Jogos de luz e cor: o contraste entre as sombras nítidas do Bauhaus e as cores quentes e difusas típicas do Marrocos (ocres, vermelhos, azuis e laranjas) poderia ser acentuado. Isso poderia oferecer uma dimensão poética onde cada imagem sobreposta evoca uma impressão de movimento, de transformação e de imersão em um espaço híbrido entre o Oriente e o Ocidente.
O impacto da multi-exposição:
Temporalidade e espacialidade
: Ao sobrepor vários momentos ou espaços, a técnica da multi-exposição também poderia sugerir uma experiência temporal, como se viajássemos através de diferentes épocas ou percepções do Marrocos. Esse jogo sobre o tempo e o espaço ecoa as noções de fluidez e transição na cultura do Bauhaus, ao mesmo tempo em que se inspira nas múltiplas camadas de sentido e de história que o Marrocos incorpora.
Dualidade cultural e estética: Por fim, esta obra poderia expressar uma reflexão sobre as relações entre culturas ocidentais e orientais, entre o funcionalismo europeu do Bauhaus e a sensualidade das formas marroquinas. A multi-exposição pode criar uma atmosfera onde os dois mundos não estão em oposição, mas sim interconectados numa mesma visão artística.
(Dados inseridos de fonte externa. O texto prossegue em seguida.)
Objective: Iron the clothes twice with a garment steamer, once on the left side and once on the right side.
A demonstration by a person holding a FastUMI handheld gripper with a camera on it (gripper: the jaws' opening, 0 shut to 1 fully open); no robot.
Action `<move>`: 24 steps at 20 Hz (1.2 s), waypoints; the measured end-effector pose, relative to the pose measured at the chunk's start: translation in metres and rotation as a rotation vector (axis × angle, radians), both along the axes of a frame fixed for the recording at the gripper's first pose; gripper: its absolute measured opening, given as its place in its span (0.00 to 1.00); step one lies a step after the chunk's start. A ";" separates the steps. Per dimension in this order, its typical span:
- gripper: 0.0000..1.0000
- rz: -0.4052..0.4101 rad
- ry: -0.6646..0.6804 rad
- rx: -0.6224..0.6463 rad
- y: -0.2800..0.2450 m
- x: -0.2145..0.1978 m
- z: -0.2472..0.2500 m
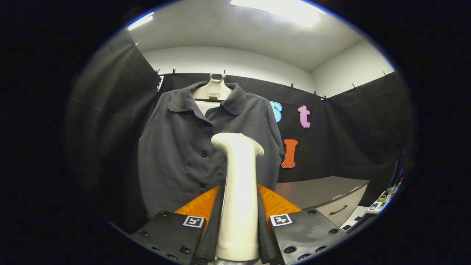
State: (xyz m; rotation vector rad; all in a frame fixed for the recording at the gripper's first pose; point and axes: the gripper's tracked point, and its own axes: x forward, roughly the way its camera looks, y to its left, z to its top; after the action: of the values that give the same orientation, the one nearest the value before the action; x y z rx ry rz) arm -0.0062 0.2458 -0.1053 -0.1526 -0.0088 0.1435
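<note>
A dark grey button-up shirt (176, 147) hangs on a pale hanger (213, 90) against the booth's black wall, straight ahead. A cream garment steamer (239, 191) stands upright between my fingers, its flared head (237, 141) pointing at the shirt's button line near mid-chest. My gripper (239, 206) is shut on the steamer's handle, with both fingers pressing its sides. Whether the head touches the fabric is unclear.
A grey-brown cabinet (331, 198) with a drawer handle stands low to the right of the shirt. Beyond it, at the far right, a white surface (381, 204) holds small coloured items. Black cloth walls close in on the left and right.
</note>
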 end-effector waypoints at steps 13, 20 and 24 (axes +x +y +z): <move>0.51 0.015 0.031 -0.052 0.024 0.029 -0.025; 0.51 0.001 0.088 -0.083 0.019 0.012 -0.053; 0.51 -0.005 0.124 -0.090 0.015 0.005 -0.070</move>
State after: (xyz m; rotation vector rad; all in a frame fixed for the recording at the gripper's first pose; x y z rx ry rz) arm -0.0015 0.2613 -0.1749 -0.2337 0.1214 0.1481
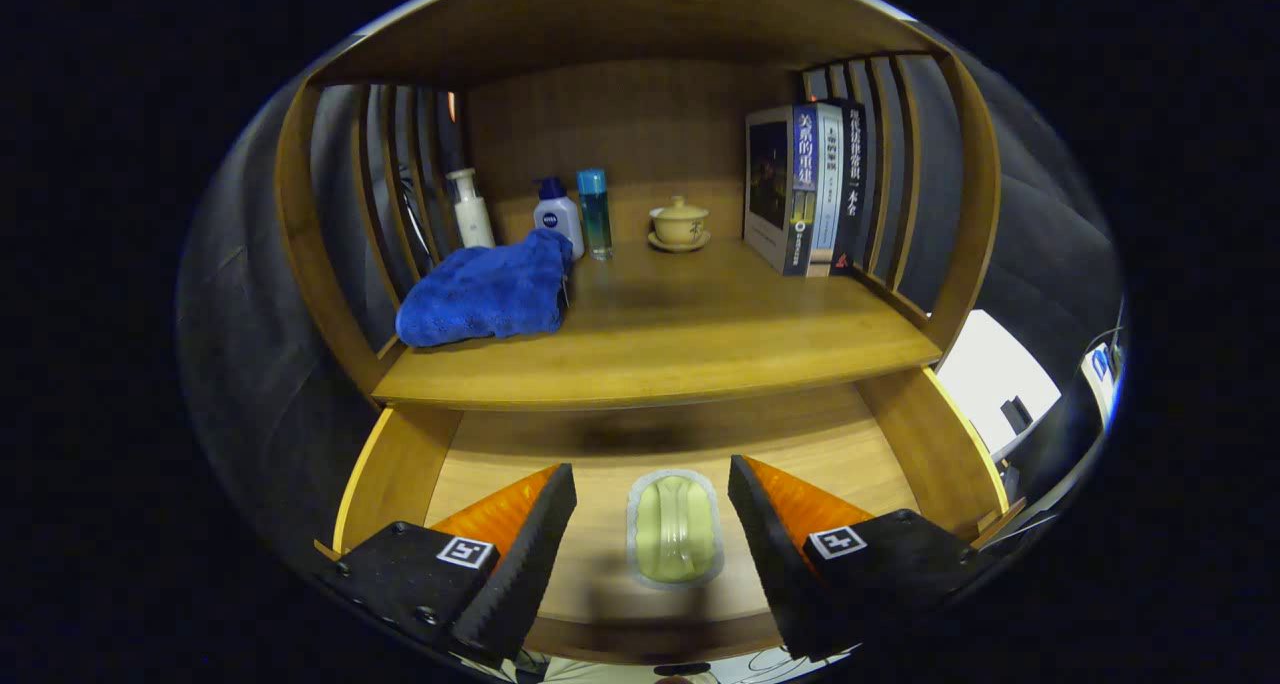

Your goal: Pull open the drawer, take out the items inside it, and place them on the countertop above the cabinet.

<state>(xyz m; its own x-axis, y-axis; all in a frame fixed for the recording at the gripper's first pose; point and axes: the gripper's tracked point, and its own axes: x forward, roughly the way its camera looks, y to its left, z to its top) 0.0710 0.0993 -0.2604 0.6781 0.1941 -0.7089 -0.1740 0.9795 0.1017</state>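
Below, one pale-green packet in the open drawer, between the wide-open, empty tool fingers.

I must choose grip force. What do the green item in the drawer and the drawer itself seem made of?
Green item, lying between the open gripper fingers: a soft-looking pale green piece in a clear glossy wrap, probably plastic, judging by its shine and sealed rim. Drawer: wood or wood veneer, satin, with visible grain.

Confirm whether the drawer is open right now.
Open: the drawer sits pulled out below the countertop, its floor exposed with a pale green packet between the open gripper's fingers.
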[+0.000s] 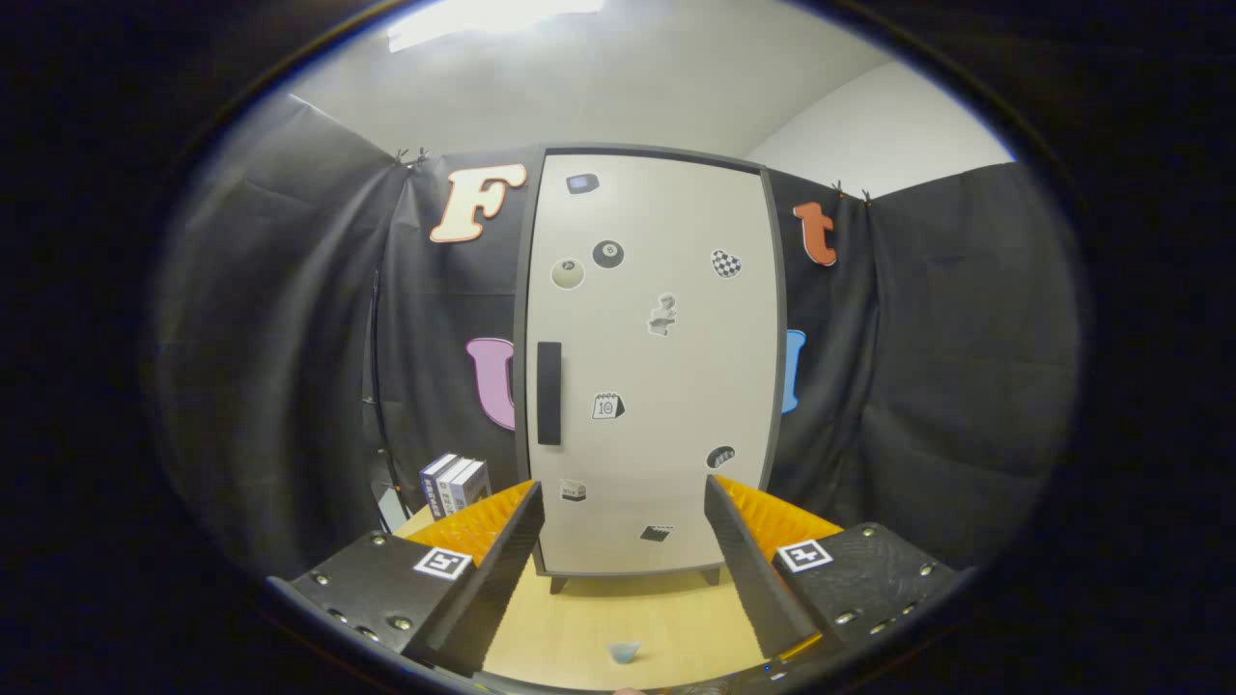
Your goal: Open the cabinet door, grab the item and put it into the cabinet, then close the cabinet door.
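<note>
A tall pale cabinet (649, 357) with a dark frame stands upright on short feet on a light wooden table (628, 613), straight ahead beyond my fingers. Its door is closed and dotted with several stickers. A dark vertical handle (548, 393) sits on the door's left side. My gripper (623, 497) is open, fingers spread wide with nothing between them, well short of the cabinet. A small pale blue item (624, 653) lies on the table between the fingers, close below the camera.
Several boxes (454, 485) stand upright on the table left of the cabinet, just beyond my left finger. Black cloth walls close in behind and on both sides. A dark cable (377, 386) hangs down the wall on the left.
</note>
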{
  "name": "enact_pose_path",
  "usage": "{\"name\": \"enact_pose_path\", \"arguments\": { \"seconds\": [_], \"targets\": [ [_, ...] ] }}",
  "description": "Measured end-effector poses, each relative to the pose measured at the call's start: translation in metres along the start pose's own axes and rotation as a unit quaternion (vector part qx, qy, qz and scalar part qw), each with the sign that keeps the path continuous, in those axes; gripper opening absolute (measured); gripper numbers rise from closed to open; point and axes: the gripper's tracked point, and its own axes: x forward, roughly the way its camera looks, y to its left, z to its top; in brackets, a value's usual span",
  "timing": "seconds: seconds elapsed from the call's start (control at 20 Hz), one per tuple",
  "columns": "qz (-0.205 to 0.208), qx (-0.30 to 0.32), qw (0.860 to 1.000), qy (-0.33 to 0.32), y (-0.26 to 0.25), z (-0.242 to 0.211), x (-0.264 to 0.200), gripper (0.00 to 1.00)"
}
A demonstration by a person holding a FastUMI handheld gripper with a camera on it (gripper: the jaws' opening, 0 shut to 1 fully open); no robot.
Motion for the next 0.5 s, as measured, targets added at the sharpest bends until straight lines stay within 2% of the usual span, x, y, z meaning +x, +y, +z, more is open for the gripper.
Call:
{"name": "enact_pose_path", "arguments": {
  "seconds": [0.5],
  "targets": [
    [0.019, -0.003, 1.0, 0.008, 0.018, -0.003, 0.036, 0.99]
  ]
}}
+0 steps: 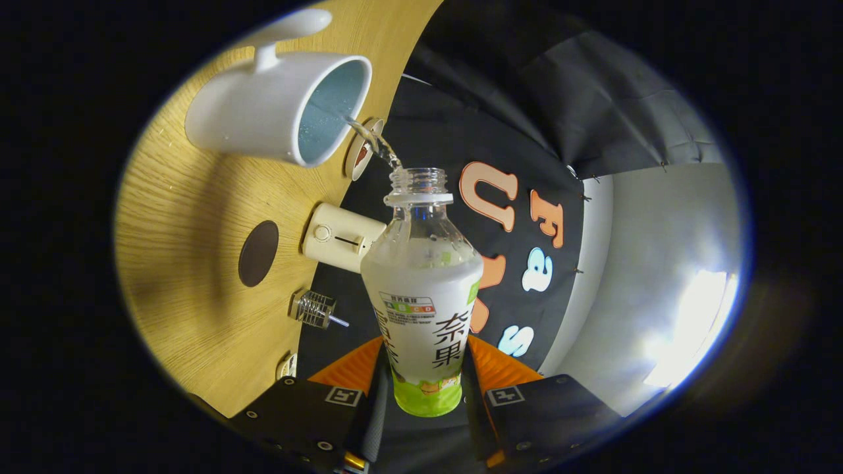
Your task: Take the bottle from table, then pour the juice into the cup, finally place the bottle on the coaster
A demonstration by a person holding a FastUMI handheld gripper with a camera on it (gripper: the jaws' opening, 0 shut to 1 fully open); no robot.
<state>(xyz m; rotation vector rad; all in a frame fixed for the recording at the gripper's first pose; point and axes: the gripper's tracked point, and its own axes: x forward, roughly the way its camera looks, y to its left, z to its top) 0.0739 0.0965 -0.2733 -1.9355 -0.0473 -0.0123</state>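
Gripper (421, 388) tipped sideways, clamped on bottle (421, 289), mouth at cup (290, 108).

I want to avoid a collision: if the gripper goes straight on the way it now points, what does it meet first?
The gripper is shut on the bottle. Beyond the bottle's open mouth the line probably meets the black cloth wall, not the white cup beside it; depth is unclear.

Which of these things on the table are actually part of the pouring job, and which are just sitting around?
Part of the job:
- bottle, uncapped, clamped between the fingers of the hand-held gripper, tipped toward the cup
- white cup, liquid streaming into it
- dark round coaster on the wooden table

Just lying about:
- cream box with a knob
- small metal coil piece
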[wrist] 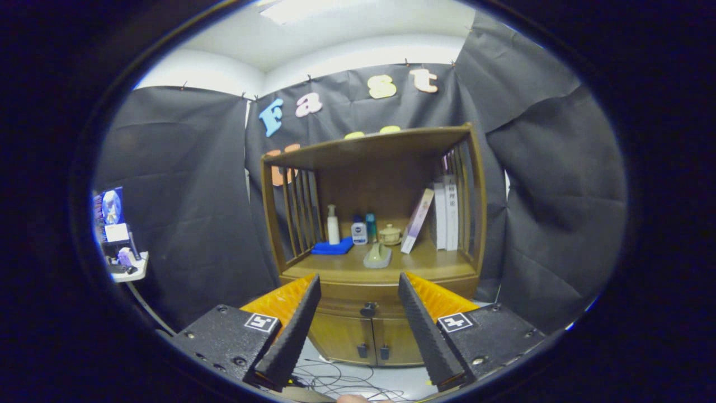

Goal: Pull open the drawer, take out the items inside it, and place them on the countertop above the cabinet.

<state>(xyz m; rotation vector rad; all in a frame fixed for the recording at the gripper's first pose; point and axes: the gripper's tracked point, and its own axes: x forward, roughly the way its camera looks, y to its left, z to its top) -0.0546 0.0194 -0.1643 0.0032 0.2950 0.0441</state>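
Observation:
A brown wooden cabinet stands ahead against the black cloth wall. Its drawer sits closed just under the countertop, with a dark round knob in the middle. My gripper is open, some way in front of the cabinet, and the knob shows between the two fingers, beyond them. Nothing is between the fingers. What the drawer holds is hidden.
On the countertop stand a white pump bottle on a blue cloth, small bottles, a lidded jar, a greenish dish and leaning books. Two lower doors are closed. Cables lie on the floor. A side table stands far left.

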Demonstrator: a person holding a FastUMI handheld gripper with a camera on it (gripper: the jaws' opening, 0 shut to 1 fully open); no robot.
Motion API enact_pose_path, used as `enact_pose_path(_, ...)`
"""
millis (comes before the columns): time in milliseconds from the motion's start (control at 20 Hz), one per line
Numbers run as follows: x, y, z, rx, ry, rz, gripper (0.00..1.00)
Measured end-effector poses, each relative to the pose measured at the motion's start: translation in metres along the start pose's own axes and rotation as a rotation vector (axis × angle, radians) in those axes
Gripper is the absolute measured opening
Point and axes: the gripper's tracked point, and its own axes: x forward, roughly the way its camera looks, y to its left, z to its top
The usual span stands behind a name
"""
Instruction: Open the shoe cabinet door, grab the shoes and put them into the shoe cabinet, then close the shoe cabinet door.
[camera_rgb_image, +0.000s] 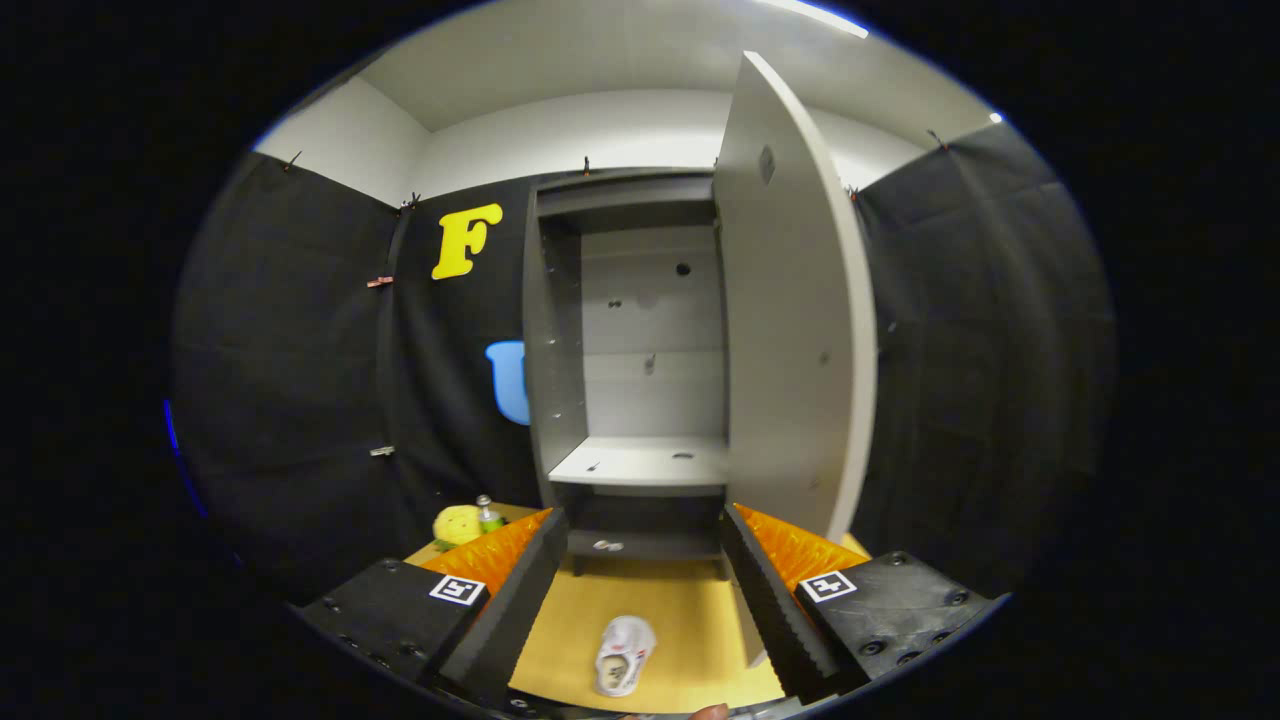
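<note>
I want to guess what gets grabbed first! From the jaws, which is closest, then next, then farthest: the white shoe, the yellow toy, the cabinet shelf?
1. White shoe: on the floor between the open jaws.
2. Yellow toy: beyond the left finger.
3. Cabinet shelf: farthest, inside the open cabinet.

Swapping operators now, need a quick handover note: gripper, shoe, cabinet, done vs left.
Gripper: open, holding nothing.
Shoe cabinet: door swung open to the right; middle shelf bare.
White shoe: on the wooden floor, between the fingers, short of the cabinet.
Done: door opened.
Left: grab the shoe, place it inside, close the door.
</note>
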Motion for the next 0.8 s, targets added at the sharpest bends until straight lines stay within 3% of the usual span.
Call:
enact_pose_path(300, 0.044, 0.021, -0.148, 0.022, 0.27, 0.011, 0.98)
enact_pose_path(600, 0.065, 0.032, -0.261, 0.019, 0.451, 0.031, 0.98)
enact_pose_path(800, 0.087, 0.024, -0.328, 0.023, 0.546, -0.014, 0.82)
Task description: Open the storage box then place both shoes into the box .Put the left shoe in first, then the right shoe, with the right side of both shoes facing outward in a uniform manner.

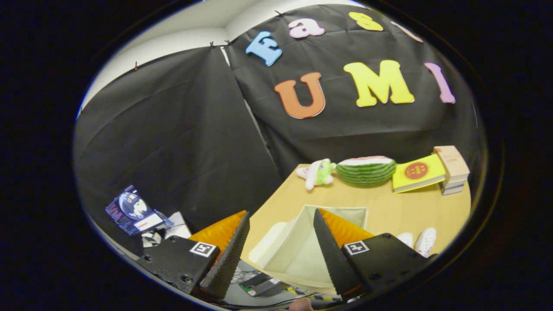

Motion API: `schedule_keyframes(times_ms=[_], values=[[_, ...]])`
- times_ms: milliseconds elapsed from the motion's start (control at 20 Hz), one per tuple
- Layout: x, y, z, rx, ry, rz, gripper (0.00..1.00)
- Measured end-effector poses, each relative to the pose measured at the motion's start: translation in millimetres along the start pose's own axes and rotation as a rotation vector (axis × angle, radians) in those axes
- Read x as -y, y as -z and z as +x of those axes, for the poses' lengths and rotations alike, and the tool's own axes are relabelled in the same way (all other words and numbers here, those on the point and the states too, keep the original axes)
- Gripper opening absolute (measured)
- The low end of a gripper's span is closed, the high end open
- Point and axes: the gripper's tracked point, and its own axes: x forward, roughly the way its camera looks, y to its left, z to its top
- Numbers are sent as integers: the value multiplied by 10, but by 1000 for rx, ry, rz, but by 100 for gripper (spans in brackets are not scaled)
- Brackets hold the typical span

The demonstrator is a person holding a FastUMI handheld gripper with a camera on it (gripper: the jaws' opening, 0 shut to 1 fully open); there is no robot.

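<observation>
My gripper (281,224) is open, its two black fingers with orange sides spread wide and nothing between them. Just ahead of the fingers stands the cream storage box (298,246) on the wooden table (389,207); its top is open and I see its bare inside, with the lid flap (268,242) folded out toward the left finger. The right finger (328,242) overlaps the box's right part. Two white shoes (419,239) lie side by side on the table beyond the right finger, to the right of the box, only their toes showing.
Along the table's far edge lie a small plush toy (319,172), a watermelon-shaped cushion (366,169), a yellow book (418,172) and a stack of books (451,169). Off the table's left edge, low down, sit a dark printed carton (134,211) and some cables (268,285).
</observation>
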Motion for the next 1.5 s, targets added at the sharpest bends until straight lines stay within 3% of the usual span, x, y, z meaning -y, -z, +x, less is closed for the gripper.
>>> schedule_keyframes(times_ms=[350, 500, 700, 1000, 1250, 1500], values=[[761, -50, -448, 33, 222, -11, 96], [1328, 179, -616, -22, 339, 1, 96], [1957, 736, -773, -166, 427, 59, 96], [2668, 1687, -639, -401, 417, 162, 95], [2912, 2308, -438, -572, 359, 219, 90], [3039, 2618, -260, -651, 329, 296, 73]])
Apaixonado pela fotografia desde a mais tenra idade, Ben DAUCHEZ iniciou nos estúdios de bairro de La Rochelle. Ali ele adquiriu todo o conjunto de bases da fotografia da técnica clássica, desde a captura até a retificação passando pelo laboratório. Aos 22 anos, recém-formado, partiu para Paris para aperfeiçoar sua formação tornando-se assistente de estúdio para os estúdios Daguerre, Le Petit Oiseau va sortir e Studio Zéro. Tive a oportunidade de colaborar e assistir então aos fotógrafos mais talentosos: Bettina RHEIMS, Patrick DEMARCHELIER, Terry RICHARDSON, Ellen VON UNWERTH, Marcus MAM... De alguns encontros determinantes nasceram belos projetos e longas colaborações, nomeadamente com André RAU, Bettina RHEIMS (a exposição sulfureuse INRI e seu livro homônimo nas Edições Albin Michel) e Peter BEARD (calendário Pirelli 2009 no Botsuana).
Suas fotos são publicadas, entre outros, nas Edições Condé Nast (francesas e internacionais), Première, WallPaper, ID, Madame Figaro, Lifestyles, Dandy Magazine... Seu universo também desperta interesse de marcas com códigos identitários muito diferentes, para as quais assinou a realização de campanhas institucionais e/ou publicitárias como Dior (beleza), L'Oréal, Peugeot, Philip Morris ou ainda Burger King (publicidade premiada no Dubai Lynx).
Ben DAUCHEZ também realizou inúmeros retratos de celebridades (IGGY POP, Woody HALLEN, Grace JONES, Jean DUJARDIN, Gilles LELLOUCHE, Olivier MARCHAL, Carole BOUQUET, Charlotte GAINSBOURG, ...) de beleza, de homens do mundo (Olivier DASSAULT, Jacques SEGUELA...) e de viajantes...
Essa trajetória fotográfica permite desde então imortalizar, com total liberdade, a beleza humana, estética e espiritual de cada personalidade.